How to make a script extendible from both rigid bodies and kinematic bodies?

:information_source: Attention Topic was automatically imported from the old Question2Answer platform.
:bust_in_silhouette: Asked By Steven Vroom
:warning: Old Version Published before Godot 3 was released.

So I have this simple script called that handles how objects that extend this script take damage. But the problem is that I want things like players, enemies and walls to be damageable, and these don’t share the same PhysicsBody2D subclass. I need these objects to inherit the proper PhysicsBody2D subclass because I need to use the functions RigidBody2D and KinematicBody2D offer.

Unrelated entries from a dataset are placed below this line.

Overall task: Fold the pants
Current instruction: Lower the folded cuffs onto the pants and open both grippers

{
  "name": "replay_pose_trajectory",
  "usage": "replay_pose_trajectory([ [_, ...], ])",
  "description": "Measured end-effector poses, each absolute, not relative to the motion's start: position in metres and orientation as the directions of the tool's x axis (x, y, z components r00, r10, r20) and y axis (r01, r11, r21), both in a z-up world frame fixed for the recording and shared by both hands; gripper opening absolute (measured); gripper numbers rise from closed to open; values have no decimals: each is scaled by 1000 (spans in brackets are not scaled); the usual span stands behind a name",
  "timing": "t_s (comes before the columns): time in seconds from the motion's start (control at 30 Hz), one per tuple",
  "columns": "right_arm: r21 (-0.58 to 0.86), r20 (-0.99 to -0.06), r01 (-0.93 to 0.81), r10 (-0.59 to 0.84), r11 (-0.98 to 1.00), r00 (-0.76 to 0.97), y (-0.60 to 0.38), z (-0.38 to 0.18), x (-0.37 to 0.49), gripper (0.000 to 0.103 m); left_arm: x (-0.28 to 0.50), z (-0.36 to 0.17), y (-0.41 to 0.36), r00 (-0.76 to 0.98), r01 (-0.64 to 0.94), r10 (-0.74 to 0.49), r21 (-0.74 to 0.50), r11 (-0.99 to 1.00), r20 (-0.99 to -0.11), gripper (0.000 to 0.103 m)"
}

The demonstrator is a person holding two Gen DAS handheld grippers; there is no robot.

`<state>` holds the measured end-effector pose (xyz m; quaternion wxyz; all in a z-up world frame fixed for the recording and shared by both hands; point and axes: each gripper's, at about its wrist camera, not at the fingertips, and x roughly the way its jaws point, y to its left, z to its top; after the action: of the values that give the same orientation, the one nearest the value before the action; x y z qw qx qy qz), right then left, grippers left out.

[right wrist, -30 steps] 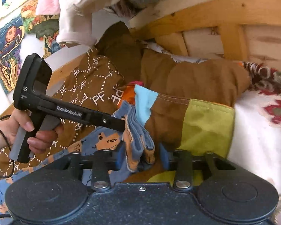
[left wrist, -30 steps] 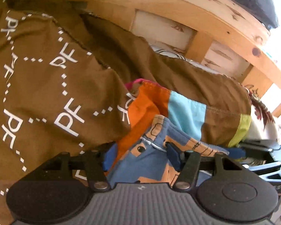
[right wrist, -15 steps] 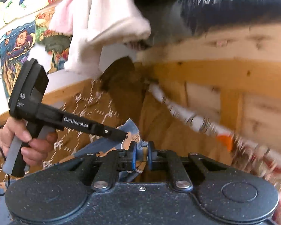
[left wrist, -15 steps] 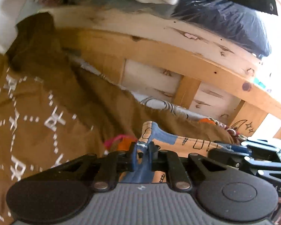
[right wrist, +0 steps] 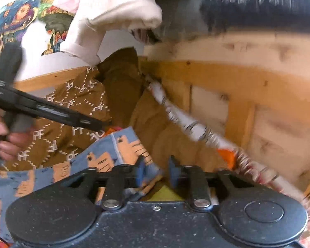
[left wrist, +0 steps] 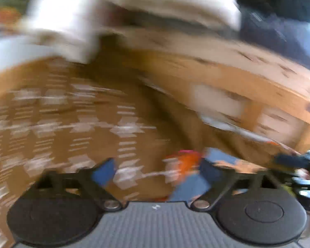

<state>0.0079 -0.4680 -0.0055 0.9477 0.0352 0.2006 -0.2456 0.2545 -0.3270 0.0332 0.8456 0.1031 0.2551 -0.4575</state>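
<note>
The pants (right wrist: 105,159) are blue with an orange figure print and lie rumpled on a brown cloth. My right gripper (right wrist: 157,171) hovers over their hem with its jaws opening. The hem's corner rests against the left pad and the pads do not press on it. In the blurred left wrist view my left gripper (left wrist: 156,173) stands wide, still opening, with the pants' edge (left wrist: 188,186) loose beside its right pad. The right wrist view shows the left gripper (right wrist: 102,125) from the side, held by a hand (right wrist: 4,138), tip just above the pants.
A brown blanket (right wrist: 76,111) with white PF marks lies under the pants. A wooden bed frame (right wrist: 227,78) rises close behind. A white garment (right wrist: 113,10) and a dark bag (right wrist: 258,4) hang over its rail. A patterned sheet (right wrist: 192,124) runs along the frame.
Half a second ago both grippers were shut on the pants' hem; now both have opened and the hem has slipped free. The left view has swung upward and blurred.
</note>
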Motion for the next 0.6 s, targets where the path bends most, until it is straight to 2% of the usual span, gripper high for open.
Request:
replay_pose_trajectory([
  [0.03, -84, -371, 479, -473, 874, 799, -461, -3, 7, 62, 244, 34, -302, 531, 778, -688, -38, 628, -495, 99],
  [0.1, -170, -327, 433, -465, 886, 823, -447, 2, 10, 64, 223, 31, -261, 636, 697, -611, 10, 717, -472, 99],
  [0.2, -241, -339, 300, -370, 923, 865, -420, -2, 28, 64, 191, 11, -195, 734, 563, -466, 59, 824, -495, 99],
  [0.33, -183, -420, 41, -116, 982, 900, -375, -14, 60, 59, 171, -12, -128, 729, 497, -376, 66, 865, -572, 91],
  [0.47, -77, -530, -187, 119, 979, 840, -329, -33, 96, 53, 180, -17, -91, 701, 456, -348, 16, 890, -622, 90],
  [0.53, -48, -580, -256, 182, 965, 794, -309, -44, 113, 53, 196, -25, -87, 655, 453, -321, 16, 891, -685, 89],
  [0.6, -46, -633, -238, 156, 970, 758, -303, -55, 126, 52, 215, -43, -82, 553, 435, -259, 10, 900, -792, 85],
])
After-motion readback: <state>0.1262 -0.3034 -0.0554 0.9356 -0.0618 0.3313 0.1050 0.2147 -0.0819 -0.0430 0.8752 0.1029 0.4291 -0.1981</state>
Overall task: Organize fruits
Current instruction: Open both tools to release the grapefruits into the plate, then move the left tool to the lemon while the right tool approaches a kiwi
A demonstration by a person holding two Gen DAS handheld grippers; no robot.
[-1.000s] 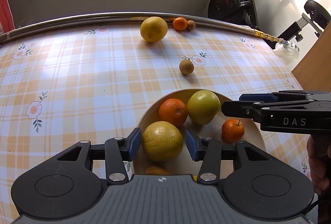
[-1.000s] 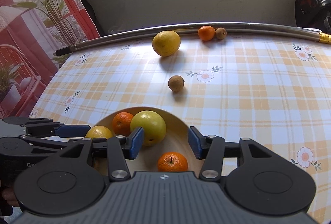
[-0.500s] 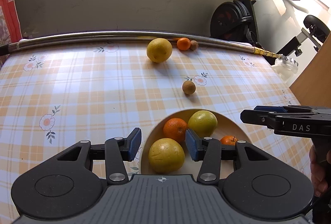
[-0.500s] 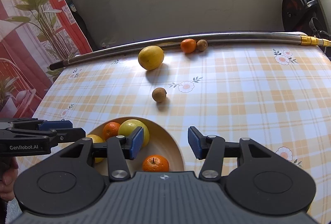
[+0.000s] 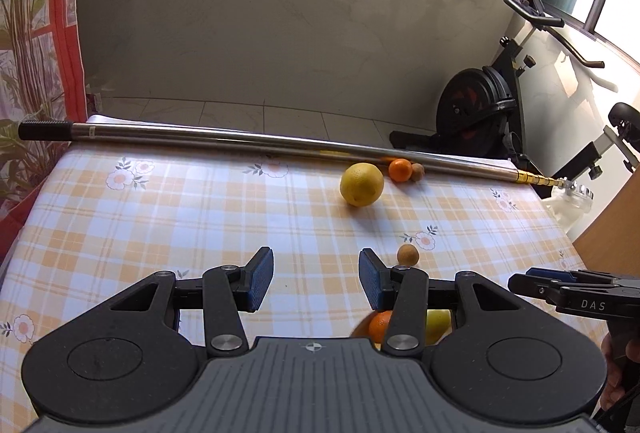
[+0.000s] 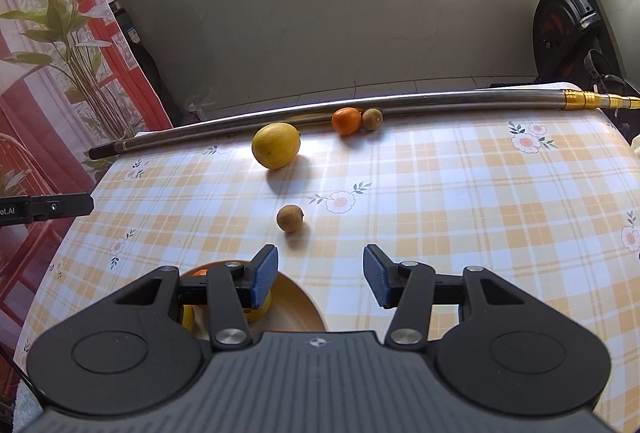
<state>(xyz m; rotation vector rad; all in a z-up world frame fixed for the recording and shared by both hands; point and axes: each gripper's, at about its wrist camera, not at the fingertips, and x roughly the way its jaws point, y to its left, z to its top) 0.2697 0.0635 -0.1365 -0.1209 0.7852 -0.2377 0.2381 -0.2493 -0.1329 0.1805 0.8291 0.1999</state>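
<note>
Nearest to me, my left claw hangs over the checked tablecloth with its blue pads apart and nothing between them. My right claw is likewise parted and empty, above bare cloth. In the left view the tip of my right claw juts in at the right edge, with part of my hand under it; in the right view the tip of my left claw shows at the left edge.

Just below the claws, a wooden bowl sits at the near edge of the table, largely hidden by the claw bodies. It holds an orange and a yellow fruit, both partly covered.

Beyond the bowl, a small brown fruit lies alone on the cloth beside a printed flower.

Farther off, a large lemon rests near the far edge. Behind it to the right, a small mandarin and a second small brown fruit lie side by side, touching or nearly so, against a long metal pole that runs along the table's far edge.

Past the table, a grey wall, a printed curtain at the left and an exercise bike at the right
</note>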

So how do I make sure all these things extend the correct PhysicsBody2D subclass but are still damageable?

:bust_in_silhouette: Reply From: Gokudomatic2

Normally I’d say to use the common denominator node and check self extends whatever to use a method, but in your case RigidBody2d has modes. And one of them is kinematic. Therefore you can avoid the problem.

:bust_in_silhouette: Reply From: eons

As long as it inherits any parent class up to Node (or maybe Object) the script should work attached to any node if you don’t try to use an inexistent method (not sure for how long this will be a feature).

But as @Gokudomatic2 said, could be better if you use rigids on kinematic mode.

:bust_in_silhouette: Reply From: Zylann

Whenever you are in a case you want to inherit two classes, then you should change your design (especially when the language doesn’t let you do multiple inheritance). Inheritance does that often and it’s the reason why I avoid it nowadays except for API, especially in games.

You could find a common denominator. If you do, you’re in luck.
You could copy/paste but that’s a sign of future doom :stuck_out_tongue:

What I usually do is compose logic. Your damageable objects could be recognized as having a child “Damageable” node (just of type Node), that handles damage taking. This way you can compose it on your scenes without having to inherit a fixed type that does everything or nothing you need.

Another way is to use duck typing, a pattern widely used in Python. Whatever your object is, if it has a take_damage function, then it can certainly take damage. These calls are made like that:

if obj.has_method("take_damage"):

It’s like interfaces, but the GDScript/Python way.

If revising the design, I think the name “damageable” suggest a group…

You can add all the items that takes damage with the same method and just check is_in_group is similar to has_method but feels more clean on design.

Also, this way, if you forget to add the method it will throw an error instead of skipping the object (not to mention you can damage everything on a simple call group).